Oggi, penso, nel mio piccolo mi sono trovato a fare delle scelte. Scelte di poco valore, s'intende. Ho voluto scegliere se continuare a lavorare per chi secondo me prendeva in giro i clienti o li fregava, oppure andarmene, cambiare mestiere e cercare un lavoro che non pretendesse di fare del bene al prossimo fregandolo e non fregasse nessuno. E ho seguito questa seconda strada e sono tuttora convinto di avere fatto la scelta giusta.
Prima di lavorare dovevo scegliere se fare il militare o l'obiettore. Per comodità ho fatto il militare e quando ho imbracciato un fucile avrei voluto morire piuttosto che sparare a una sagoma. Solo allora, in quel momento ho compreso cosa significasse la mia scelta sbagliata.
Ho acquisito una coscienza in più su ciò che sono, ho compreso quanto la voglia di pace sia radicata in me. Il rispetto per la vita, per l'uomo-sagoma. Ma ho dovuto sbagliare per comprenderlo.
Anna, nel film, non è che non capisca quale orrore ha vissuto e ha contribuito a perpetrare e nemmeno l'ha superato. Ha un trauma e un segno dentro di sé che la porta lentamente all'autodistruzione.
Però la giustizia, che dovrebbe cercare la verità, si accontenta di trarre conclusioni senza indagare. Condanna una donna su sei: condanna un capro espiatorio che disgraziatamente rappresenta un simbolo. Quando viene chiesto alla donna di scrivere e lei non scrive, ma si autocondanna, i giudici hanno sentito quello che si volevano sentir dire. Il giudizio c'era già prima della sua ammissione di colpevolezza e nessuno ha insistito perché lei scrivesse. Nessuno si interessa di conoscere davvero la verità.
Alla fine del film viene detto che sapere la verità o no, nel processo, non avrebbe cambiato l'esito di ciò che avvenne allora. Con la differenza - a mio avviso - che così una condanna è stata sommaria esattamente come la giustizia dei campi di concentramento che gli stessi giudici, le stesse persone che partecipavano al processo avevano tacitamente permesso all'epoca dei fatti.
Sono d'accordo con l'universitario che dice che tutti sapevano e nessuno ha fatto niente allora. Tutti sapevano e accettavano i campi e quando tutto è diventato pubblico la Massa non si è nemmeno vergognata. Il senso di autodistruzione di Anna, in confronto, le fa addirittura onore.
Non so sbrogliare la matassa e nemmeno tirare le fila di questo discorso per sentenziare una conclusione, perché qualunque conclusione sarebbe sbagliata. E' la vita, la morte, le mille sfaccettature di ogni individuo.

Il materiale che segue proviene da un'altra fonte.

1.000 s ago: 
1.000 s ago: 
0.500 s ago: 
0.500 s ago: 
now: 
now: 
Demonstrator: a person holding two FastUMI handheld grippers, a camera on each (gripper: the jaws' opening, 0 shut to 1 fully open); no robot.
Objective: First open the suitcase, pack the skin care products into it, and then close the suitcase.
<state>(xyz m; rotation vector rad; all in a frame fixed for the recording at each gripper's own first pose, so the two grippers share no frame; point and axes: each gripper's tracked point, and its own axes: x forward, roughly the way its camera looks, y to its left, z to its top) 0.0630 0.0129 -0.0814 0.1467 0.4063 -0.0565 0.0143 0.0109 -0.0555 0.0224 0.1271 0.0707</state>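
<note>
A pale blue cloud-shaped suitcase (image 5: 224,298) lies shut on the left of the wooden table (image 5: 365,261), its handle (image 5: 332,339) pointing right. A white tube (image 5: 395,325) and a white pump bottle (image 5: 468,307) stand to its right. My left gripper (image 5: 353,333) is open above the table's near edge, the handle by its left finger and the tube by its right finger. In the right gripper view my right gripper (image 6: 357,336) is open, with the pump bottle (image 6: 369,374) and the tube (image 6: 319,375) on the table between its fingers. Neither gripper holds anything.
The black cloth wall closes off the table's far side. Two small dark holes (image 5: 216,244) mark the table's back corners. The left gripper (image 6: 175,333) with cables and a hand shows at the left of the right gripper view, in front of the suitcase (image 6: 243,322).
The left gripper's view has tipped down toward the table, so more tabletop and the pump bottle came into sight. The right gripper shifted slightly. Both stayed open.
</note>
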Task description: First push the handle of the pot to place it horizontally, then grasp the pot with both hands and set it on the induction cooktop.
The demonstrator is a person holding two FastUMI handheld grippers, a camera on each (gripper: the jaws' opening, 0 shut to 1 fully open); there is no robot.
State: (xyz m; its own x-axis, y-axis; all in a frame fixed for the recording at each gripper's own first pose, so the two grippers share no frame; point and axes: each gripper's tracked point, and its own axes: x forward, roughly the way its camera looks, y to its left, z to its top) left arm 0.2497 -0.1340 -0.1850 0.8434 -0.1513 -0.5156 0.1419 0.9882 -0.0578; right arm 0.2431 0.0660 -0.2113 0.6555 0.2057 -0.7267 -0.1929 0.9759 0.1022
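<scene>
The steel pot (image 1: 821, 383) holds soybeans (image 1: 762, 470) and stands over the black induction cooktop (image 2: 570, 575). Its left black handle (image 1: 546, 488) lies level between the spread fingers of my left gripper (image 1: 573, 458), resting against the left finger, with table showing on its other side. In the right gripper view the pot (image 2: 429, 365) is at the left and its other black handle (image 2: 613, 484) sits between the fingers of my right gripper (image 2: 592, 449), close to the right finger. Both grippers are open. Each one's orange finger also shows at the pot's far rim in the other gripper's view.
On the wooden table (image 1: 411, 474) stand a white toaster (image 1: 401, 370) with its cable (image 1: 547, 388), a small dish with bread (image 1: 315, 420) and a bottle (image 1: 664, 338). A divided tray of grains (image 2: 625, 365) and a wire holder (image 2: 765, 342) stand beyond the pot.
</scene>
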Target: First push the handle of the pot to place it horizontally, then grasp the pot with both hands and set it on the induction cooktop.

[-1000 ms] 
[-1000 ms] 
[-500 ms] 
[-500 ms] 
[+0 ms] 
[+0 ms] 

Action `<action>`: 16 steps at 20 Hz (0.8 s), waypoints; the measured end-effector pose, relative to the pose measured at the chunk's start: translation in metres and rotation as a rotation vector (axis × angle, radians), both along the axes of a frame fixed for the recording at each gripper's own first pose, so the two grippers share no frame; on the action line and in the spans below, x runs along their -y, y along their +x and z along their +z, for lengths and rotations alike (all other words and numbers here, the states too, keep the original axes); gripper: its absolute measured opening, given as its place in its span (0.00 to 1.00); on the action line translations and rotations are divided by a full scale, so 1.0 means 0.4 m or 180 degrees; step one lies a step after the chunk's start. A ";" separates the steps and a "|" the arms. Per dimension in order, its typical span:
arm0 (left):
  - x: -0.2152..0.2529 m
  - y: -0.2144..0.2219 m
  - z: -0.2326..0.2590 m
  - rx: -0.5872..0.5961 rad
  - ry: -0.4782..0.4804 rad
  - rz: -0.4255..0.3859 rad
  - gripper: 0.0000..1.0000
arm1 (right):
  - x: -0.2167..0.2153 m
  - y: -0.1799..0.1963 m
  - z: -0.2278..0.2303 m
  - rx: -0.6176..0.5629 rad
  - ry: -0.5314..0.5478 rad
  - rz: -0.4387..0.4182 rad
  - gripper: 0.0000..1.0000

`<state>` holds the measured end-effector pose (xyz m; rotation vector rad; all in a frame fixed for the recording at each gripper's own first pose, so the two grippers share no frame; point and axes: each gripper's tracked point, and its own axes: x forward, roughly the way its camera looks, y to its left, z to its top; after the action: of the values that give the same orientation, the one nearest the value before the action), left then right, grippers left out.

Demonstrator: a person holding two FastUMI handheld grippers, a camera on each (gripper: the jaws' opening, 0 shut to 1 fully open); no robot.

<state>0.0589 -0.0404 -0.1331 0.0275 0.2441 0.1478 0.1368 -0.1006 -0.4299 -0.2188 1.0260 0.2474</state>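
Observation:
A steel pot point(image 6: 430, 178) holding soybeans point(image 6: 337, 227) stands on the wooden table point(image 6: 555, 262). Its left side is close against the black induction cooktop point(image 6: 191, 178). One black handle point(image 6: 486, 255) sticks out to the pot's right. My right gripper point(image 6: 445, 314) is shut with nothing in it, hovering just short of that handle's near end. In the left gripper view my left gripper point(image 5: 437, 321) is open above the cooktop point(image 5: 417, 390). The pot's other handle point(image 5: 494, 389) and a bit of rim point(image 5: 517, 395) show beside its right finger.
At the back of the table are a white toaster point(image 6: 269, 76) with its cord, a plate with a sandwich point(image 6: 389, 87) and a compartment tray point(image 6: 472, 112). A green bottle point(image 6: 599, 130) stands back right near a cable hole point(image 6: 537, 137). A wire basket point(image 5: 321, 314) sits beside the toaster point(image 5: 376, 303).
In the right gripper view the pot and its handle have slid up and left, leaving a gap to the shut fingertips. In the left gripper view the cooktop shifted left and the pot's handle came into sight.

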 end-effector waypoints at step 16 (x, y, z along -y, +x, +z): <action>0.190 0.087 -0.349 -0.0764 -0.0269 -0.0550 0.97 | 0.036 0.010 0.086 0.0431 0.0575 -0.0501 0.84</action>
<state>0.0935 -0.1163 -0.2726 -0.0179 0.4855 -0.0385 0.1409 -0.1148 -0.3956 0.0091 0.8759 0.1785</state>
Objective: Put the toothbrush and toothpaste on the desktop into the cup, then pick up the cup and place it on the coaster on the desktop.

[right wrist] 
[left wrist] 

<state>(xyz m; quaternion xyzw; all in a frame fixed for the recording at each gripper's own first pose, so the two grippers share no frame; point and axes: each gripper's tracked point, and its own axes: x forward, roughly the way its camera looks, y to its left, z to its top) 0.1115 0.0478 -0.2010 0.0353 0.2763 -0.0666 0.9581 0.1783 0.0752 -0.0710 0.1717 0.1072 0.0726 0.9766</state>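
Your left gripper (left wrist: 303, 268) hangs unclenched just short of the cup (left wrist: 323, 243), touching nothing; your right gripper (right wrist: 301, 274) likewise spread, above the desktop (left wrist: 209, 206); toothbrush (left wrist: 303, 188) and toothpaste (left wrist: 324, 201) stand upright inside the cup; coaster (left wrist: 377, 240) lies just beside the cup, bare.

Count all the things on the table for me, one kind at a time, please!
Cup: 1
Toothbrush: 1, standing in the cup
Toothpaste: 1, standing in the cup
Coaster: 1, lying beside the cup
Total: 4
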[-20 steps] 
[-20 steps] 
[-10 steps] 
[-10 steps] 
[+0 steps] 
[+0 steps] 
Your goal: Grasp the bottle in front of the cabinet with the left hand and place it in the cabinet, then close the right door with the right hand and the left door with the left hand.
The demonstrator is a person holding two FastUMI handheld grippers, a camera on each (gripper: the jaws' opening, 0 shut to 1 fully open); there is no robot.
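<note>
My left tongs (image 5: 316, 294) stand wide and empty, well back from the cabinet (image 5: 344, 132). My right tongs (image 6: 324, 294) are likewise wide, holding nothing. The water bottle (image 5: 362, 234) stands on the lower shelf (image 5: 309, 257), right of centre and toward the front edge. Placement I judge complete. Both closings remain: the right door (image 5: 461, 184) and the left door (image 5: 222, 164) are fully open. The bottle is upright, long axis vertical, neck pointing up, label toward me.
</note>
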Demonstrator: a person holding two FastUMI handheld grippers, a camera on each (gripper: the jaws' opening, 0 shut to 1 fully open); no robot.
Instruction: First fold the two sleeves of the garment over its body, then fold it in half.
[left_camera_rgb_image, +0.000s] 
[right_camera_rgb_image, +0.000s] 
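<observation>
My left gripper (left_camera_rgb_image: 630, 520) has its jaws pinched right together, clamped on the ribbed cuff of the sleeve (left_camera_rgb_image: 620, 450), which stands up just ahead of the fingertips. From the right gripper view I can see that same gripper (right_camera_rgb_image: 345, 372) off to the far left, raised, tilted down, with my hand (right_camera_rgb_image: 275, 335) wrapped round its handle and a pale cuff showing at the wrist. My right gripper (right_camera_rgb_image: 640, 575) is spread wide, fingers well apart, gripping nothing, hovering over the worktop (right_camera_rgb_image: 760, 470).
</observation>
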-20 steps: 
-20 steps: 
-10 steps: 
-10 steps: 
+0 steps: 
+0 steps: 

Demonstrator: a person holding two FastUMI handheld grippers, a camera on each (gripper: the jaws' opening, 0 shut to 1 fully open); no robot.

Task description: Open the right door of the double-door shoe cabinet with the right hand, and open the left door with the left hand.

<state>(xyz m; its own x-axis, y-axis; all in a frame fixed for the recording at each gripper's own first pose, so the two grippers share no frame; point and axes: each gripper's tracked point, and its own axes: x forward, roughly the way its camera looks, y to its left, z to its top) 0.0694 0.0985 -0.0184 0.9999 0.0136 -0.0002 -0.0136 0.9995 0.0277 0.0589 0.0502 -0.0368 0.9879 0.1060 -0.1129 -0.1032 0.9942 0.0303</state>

Dal punto di vista cinematografico, al di là della storia su cui mi sono fermato a riflettere, ho trovato che il trucco fosse pessimo: la Winslet e Fiennes a 30 anni e a 60 sono sempre uguali, solo che hanno i capelli bianchi. Pessimo.
La sceneggiatura a tratti è imbarazzante. Ricordo l'inespressiva faccia di Fiennes che guarda la figlia durante una cena e lei gli ha appena detto che si riteneva responsabile dell'assenza nella propria vita del padre e lui risponde con "Julia non sai quanto ti sbagli". Ora, su questa battuta ho dovuto trattenere le risate perché non solo l'espressione di Fiennes non era credibile, ma pure il doppiatore ha dato un tono melodrammatico risultando in realtà alquanto imbarazzante per la scarsa credibilità e la vacuità della risposta.
Infine nemmeno la Winslet ha dato un grande contributo in questo film.
Non posso dare un insufficiente, perché la trama è ricca di argomenti interessanti e il film vale la pena vederlo, ma non riesco a dargli più di un sufficiente.